In 1964, Sikorsky submitted the S-66 project to the US Army for the AAFSS specification 1965/6, calling for an aircraft with a maximum speed of approximately 418km/h and ten minutes' hovering capability.
The S-66 had a Rotorprop tail rotor which could rotate its axis through 90° to act both as a conventional anti-torque rotor in horizontal flight and as a pusher propeller, thereby transforming the S-66 into a compound aircraft in cruising flight. When the AH-56A failed to live up to expectations, Sikorsky first offered an intermediate aircraft, consisting of an armed version of the S-61, then designed a simplified AAFSS using the maximum number of components from the S-61. The result was the S-67 Blackhawk which appeared in 1970.
The Blackhawk looked like a helicopter with conventional rotors (those of the S-61) and had the now typical lines and features of a combat helicopter: two stub wings with a 8.33m span and an all-moving tail plane. The main-wheels were retractable, while the tailwheel was not. There were speed brakes on the wing trailing edges, which could be used both as airbrakes and to improve manoeuvrability. In addition the main rotor blade tips were modified and given a sweep-back of 20°, to reduce vibration, stall speed and noise. Power was by two 1119kW General Electric T58-GE-5 engines.
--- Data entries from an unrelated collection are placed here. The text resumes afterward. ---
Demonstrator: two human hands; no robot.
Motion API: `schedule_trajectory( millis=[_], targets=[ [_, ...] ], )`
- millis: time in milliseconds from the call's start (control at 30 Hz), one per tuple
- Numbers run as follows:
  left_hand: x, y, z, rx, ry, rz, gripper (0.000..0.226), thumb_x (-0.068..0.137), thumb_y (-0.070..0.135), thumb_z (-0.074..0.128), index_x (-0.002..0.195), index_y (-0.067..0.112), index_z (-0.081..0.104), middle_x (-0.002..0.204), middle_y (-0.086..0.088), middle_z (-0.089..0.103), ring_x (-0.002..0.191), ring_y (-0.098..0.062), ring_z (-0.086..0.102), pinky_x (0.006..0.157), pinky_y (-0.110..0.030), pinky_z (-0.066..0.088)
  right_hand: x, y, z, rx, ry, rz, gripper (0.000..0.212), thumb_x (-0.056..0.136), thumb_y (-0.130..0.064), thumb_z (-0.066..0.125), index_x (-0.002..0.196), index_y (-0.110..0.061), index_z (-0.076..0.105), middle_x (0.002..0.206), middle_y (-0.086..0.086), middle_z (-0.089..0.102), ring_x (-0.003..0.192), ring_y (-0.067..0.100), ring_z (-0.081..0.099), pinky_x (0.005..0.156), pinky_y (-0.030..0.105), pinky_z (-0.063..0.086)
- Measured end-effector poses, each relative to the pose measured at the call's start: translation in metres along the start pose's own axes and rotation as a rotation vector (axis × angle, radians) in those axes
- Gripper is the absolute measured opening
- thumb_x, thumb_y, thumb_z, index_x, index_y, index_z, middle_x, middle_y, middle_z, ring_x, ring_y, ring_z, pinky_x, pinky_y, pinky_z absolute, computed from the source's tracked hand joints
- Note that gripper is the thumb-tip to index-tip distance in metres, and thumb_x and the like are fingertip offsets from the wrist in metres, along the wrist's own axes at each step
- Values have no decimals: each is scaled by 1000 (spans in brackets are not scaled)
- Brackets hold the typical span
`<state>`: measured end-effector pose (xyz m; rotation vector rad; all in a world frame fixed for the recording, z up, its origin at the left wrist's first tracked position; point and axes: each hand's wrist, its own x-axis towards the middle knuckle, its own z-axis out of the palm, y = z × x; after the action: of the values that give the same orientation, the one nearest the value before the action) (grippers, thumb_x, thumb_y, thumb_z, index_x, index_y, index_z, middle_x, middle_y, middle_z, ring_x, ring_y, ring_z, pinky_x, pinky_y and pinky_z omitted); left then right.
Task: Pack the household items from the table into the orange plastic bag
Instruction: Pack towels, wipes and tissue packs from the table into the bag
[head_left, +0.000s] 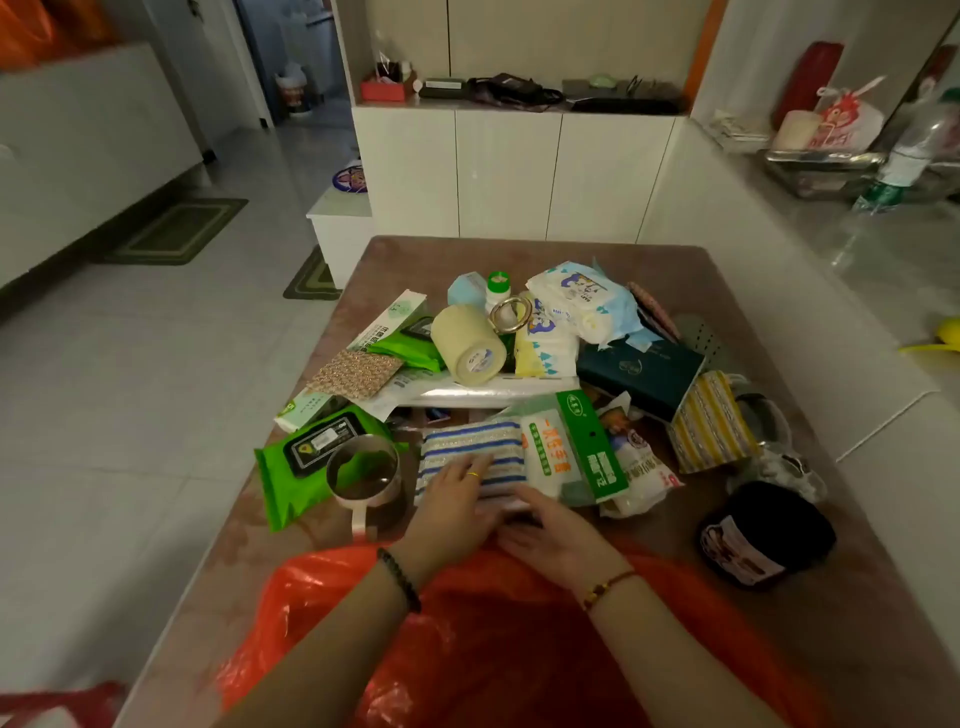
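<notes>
The orange plastic bag (488, 639) lies crumpled at the table's near edge, under my forearms. Just beyond it sits a blue-and-white striped sponge pack (470, 444). My left hand (452, 506) lies flat on its near left part, and my right hand (550, 530) grips its near edge. A metal mug (363, 470) stands to the left, and beside that a green wet-wipe pack (291, 467). A pack with a green header card (571, 452) lies to the right.
A brown table (649, 260) bears a pile: a beige tape roll (467, 340), a dark green box (641, 371), tissue packs (582, 296), a yellow striped cloth (709, 423), a black jar (763, 535). A white counter runs along the right; tiled floor lies left.
</notes>
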<state>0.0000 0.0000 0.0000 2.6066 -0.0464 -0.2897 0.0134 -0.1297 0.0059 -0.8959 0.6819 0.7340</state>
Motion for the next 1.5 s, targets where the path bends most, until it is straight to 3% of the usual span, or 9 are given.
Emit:
schedule_trajectory(
  millis=[100,400,567,733,900,1067,1167,1267,1500],
  targets=[
    [23,-10,-1,57,-12,-86,70,90,42,47,148,23,14,157,-7,13,143,-29,14,118,-40,17,21,5,11,-51,89,-18,25,85,-19,63,106,-11,55,118,17,55,95,28,55,83,39,41],
    [20,-5,-6,-5,23,55,66,78,51,44,140,32,34,148,8,33,134,-16,32,113,-29,26,39,11,30,173,418,-276,47,70,-2,76,112,0,56,116,22,61,102,38,61,83,50,53],
    [-22,-2,-28,-300,280,172,80,68,69,45,138,38,21,142,14,31,131,-1,25,112,-22,21,-32,-11,18,87,354,-764,37,72,-9,73,102,-24,58,102,2,65,87,19,64,62,27,57],
    [-70,-20,-35,92,33,184,109,51,88,41,143,38,14,142,14,36,132,-4,31,113,-26,19,-114,-39,-25,194,175,-1023,32,79,-17,63,105,-35,57,95,-12,71,86,2,69,64,20,58],
    [-79,-51,-27,493,87,254,77,41,68,65,109,32,61,83,17,71,70,1,68,62,-10,50,-156,-22,-65,29,32,-795,29,88,-2,51,109,-22,56,86,-10,71,64,-1,69,51,19,57],
    [-64,-46,-33,256,22,147,44,81,33,50,113,6,60,112,-12,66,107,-27,61,84,-35,49,-150,40,-76,-596,-103,-457,83,11,-21,92,87,-14,60,61,-8,74,54,5,68,45,17,52],
    [-52,-44,-32,-66,109,9,25,86,22,47,90,2,62,78,-3,74,86,-23,62,70,-22,56,-135,57,-68,-744,-177,-251,44,51,-7,76,87,-23,57,62,-18,72,60,-2,69,49,12,50],
    [-47,-34,-41,-309,98,-71,22,82,2,60,102,8,63,94,4,65,90,-11,57,81,-16,49,-109,65,-66,-755,-178,-110,30,74,-4,73,87,-25,56,77,-9,72,69,6,69,57,18,52],
    [-62,-31,-43,-550,63,9,28,78,6,68,99,22,58,99,-8,66,88,-13,63,87,-28,50,-59,82,-63,-467,-2,-199,38,78,-16,70,113,-7,58,101,12,68,90,25,66,71,32,54]
  ],
)
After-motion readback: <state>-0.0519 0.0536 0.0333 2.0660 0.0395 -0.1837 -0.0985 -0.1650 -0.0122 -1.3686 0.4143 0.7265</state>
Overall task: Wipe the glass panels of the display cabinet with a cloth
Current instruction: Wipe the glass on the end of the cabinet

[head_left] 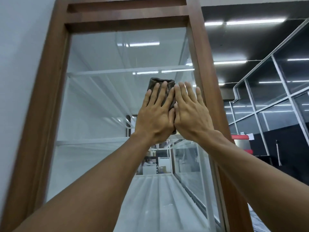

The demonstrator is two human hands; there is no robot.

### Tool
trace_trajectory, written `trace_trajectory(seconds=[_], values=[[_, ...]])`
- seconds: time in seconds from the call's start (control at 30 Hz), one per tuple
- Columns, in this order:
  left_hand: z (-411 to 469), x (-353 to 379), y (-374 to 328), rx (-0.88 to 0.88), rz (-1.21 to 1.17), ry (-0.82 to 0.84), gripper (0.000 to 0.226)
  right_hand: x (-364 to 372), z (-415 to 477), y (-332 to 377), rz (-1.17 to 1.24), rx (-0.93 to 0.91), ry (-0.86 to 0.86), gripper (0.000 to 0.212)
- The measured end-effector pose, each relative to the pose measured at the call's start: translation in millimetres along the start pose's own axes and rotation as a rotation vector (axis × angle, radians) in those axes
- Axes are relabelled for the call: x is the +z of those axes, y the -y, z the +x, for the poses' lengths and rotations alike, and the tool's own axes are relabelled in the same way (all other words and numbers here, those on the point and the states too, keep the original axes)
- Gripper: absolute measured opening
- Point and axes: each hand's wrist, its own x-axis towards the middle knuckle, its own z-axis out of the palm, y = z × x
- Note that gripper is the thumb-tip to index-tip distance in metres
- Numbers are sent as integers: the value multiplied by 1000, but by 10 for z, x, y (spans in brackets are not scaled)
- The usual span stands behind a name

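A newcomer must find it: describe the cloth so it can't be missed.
Find the tall brown wooden cabinet and its front glass panel. On it, the left hand presses a folded dark brown cloth flat: the only dark, soft thing against the pale glass.

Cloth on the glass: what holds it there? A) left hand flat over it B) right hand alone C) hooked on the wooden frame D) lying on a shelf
A: the left hand lies flat over the cloth; the right hand sits beside it on the glass.
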Motion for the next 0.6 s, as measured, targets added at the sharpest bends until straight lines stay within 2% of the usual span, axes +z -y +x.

First flown on Aug 27, 1970, the Blackhawk was put through a long series of tests from 1970 to 1974 and established an E-1 class world speed record on 14 December 1970 by flying at 348.971km/h over 3km, beating this on 19 December with a new record of 335.485km/h over a 15/25km circuit. In the final stages of testing, the S-67 was fitted with night vision systems, a TAT-140 turret with a 30mm cannon and an insulated and soundproof compartment for troop transport. The S-67 was also designed to carry an armament of 16 TOW antitank missiles, 2.75 in rockets or Sidewinder air-to-air missiles.
The Blackhawk demonstrated excellent manoeuvrability, weapon carrying capacity and versatility. At the end of the test cycle, the US Army asked for the aircraft to be modified by substituting a ducted fan for the tail unit, and in this configuration it reached a speed of 370km/h in a test dive in 1974.
Its development was abandoned after an accident in 1974.